### TO DO
Every picture stays out; everything else in the listing below is to be returned exactly.

────────────────────────────────────────

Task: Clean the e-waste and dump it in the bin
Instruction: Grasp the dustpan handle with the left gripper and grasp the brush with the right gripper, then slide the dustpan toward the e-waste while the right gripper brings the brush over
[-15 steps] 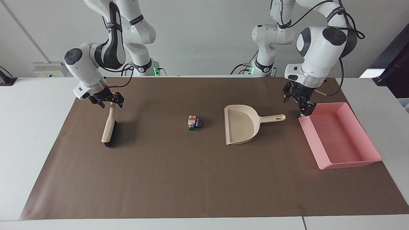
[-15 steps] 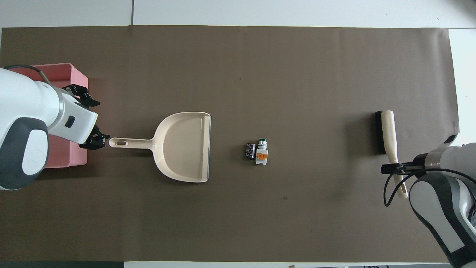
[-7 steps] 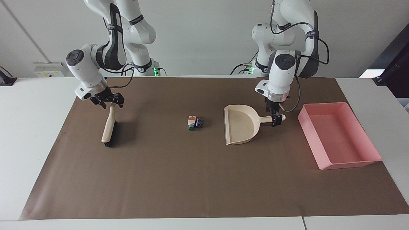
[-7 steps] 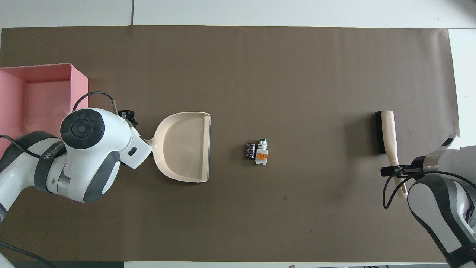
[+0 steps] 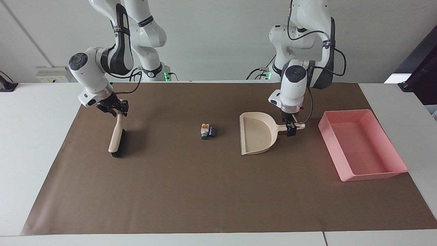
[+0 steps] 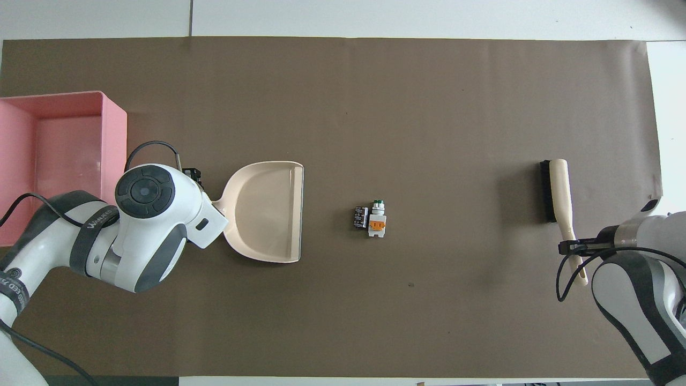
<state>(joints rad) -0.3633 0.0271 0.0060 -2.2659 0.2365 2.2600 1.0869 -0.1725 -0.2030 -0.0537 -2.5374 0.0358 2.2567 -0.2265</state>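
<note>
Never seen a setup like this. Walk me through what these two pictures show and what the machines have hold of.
These are two robot arms at a table covered with brown paper, each ending in a two-finger gripper. One picture looks at them from across the table; the other looks down from above their own end, so the sides are swapped.

In the middle lies the e-waste: a small white piece with an orange mark and a green end, touching a dark block. Beside it, toward the left arm's end, lies a beige dustpan, then a pink bin.

The left gripper is down at the dustpan's handle, its fingers on either side of it. The right gripper is at the handle end of a brush whose bristles rest on the paper.
</note>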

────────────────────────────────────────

### WRITTEN RESPONSE
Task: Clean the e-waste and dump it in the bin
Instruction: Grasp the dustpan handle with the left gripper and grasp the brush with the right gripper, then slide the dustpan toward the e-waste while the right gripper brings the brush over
[-15 steps] 
[-15 steps] 
[-7 steps] 
[-7 steps] 
[+0 steps] 
[+0 steps] 
<state>(joints rad) -0.3633 0.0271 0.0060 -2.2659 0.2365 2.2600 1.0869 -0.1725 -0.2030 -0.0537 -2.5374 0.0358 2.2567 -0.2265</state>
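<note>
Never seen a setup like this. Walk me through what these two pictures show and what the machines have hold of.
These are two robot arms at a table covered with brown paper, each ending in a two-finger gripper. One picture looks at them from across the table; the other looks down from above their own end, so the sides are swapped.

In the middle lies the e-waste: a small white piece with an orange mark and a green end, touching a dark block. Beside it, toward the left arm's end, lies a beige dustpan, then a pink bin.

The left gripper is down at the dustpan's handle, its fingers on either side of it. The right gripper is at the handle end of a brush whose bristles rest on the paper.
</note>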

With that, the output is complete.